Hi,
On 2023/07/11 16:45, Bart Van Assche wrote:
On 7/11/23 06:22, Jaco Kroon wrote:
So *suspected* mq-deadline bug?
That seems unlikely to me. I have not yet seen mq-deadline causing an
I/O lockup. I'm not claiming that it would be impossible that there is a
bug in mq-deadline but it seems unlikely to me.

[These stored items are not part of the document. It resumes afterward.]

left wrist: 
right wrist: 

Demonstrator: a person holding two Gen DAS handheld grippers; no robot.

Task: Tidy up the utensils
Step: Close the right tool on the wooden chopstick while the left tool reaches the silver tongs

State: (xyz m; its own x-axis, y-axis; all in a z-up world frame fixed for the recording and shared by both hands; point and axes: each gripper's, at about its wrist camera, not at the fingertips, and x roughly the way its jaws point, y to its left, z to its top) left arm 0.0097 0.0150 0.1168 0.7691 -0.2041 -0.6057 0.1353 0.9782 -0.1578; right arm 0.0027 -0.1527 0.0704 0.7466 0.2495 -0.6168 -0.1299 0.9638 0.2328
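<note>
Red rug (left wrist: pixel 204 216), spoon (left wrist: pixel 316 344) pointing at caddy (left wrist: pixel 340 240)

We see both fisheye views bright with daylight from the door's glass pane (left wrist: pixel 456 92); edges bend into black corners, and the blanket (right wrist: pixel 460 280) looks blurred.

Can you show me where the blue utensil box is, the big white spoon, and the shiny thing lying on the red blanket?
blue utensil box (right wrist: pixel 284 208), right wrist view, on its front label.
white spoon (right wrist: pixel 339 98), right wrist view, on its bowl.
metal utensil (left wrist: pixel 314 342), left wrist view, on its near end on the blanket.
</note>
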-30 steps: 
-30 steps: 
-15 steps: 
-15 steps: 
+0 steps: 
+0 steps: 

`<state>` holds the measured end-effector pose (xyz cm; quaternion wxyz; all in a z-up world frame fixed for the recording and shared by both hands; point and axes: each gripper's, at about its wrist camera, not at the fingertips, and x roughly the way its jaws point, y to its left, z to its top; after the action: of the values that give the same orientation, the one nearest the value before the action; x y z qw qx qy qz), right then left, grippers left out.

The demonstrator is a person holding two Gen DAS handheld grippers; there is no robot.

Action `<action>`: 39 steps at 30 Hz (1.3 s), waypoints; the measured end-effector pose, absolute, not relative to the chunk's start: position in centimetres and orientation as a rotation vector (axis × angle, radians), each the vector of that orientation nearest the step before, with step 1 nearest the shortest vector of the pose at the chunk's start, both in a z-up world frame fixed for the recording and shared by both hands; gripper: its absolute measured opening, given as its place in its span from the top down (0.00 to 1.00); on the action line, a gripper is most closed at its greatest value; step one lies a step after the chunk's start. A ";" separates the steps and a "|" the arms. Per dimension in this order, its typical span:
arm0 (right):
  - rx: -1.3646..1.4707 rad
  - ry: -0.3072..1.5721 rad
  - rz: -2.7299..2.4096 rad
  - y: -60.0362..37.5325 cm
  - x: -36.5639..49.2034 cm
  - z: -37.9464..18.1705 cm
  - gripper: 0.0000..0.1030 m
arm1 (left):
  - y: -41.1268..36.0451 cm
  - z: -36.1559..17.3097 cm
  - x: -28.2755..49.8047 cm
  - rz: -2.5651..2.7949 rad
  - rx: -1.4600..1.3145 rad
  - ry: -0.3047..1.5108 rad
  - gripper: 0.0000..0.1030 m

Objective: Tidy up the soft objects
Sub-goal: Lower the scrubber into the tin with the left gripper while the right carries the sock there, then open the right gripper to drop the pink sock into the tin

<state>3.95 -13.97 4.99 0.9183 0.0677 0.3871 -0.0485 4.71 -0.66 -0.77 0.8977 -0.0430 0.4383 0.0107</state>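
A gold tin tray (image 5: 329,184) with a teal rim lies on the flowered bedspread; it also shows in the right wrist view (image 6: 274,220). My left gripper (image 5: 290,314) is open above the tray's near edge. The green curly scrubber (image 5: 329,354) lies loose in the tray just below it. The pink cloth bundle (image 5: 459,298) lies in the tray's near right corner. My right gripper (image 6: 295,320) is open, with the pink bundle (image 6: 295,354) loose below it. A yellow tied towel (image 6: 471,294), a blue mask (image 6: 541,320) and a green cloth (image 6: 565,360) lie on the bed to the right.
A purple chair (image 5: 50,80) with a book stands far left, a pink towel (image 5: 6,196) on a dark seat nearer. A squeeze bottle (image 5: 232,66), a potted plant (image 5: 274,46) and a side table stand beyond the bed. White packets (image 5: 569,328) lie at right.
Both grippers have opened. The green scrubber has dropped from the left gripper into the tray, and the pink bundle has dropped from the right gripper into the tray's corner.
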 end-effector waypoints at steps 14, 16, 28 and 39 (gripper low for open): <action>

However, I have seen it
many times that an I/O lockup was caused by a buggy HBA driver and/or
HBA firmware so I recommend to start with checking these thoroughly.
Care to share how or at least point me in a direction please?
Supermicro has responded with appropriate upgrade options which
we've not executed yet, but I'll make time for that over the coming
weekend, or perhaps I should wait a bit longer to give more time for
a similar lockup with the none scheduler?
If this is possible, verifying whether the lockup can be reproduced
without I/O scheduler sounds like a good idea to me.
If I had a reliable way to trigger this it would help a great deal.
Currently we're at 14 days uptime with scheduler set to none rather than
mq-deadline, previously we had to hard reboot approximately every 7 days
... again, how long is a piece of string? A lockup proves the presence
of an issue, but how long must it not lock up to prove the absence of?
Ideas/Suggestions?
Kind regards,
Jaco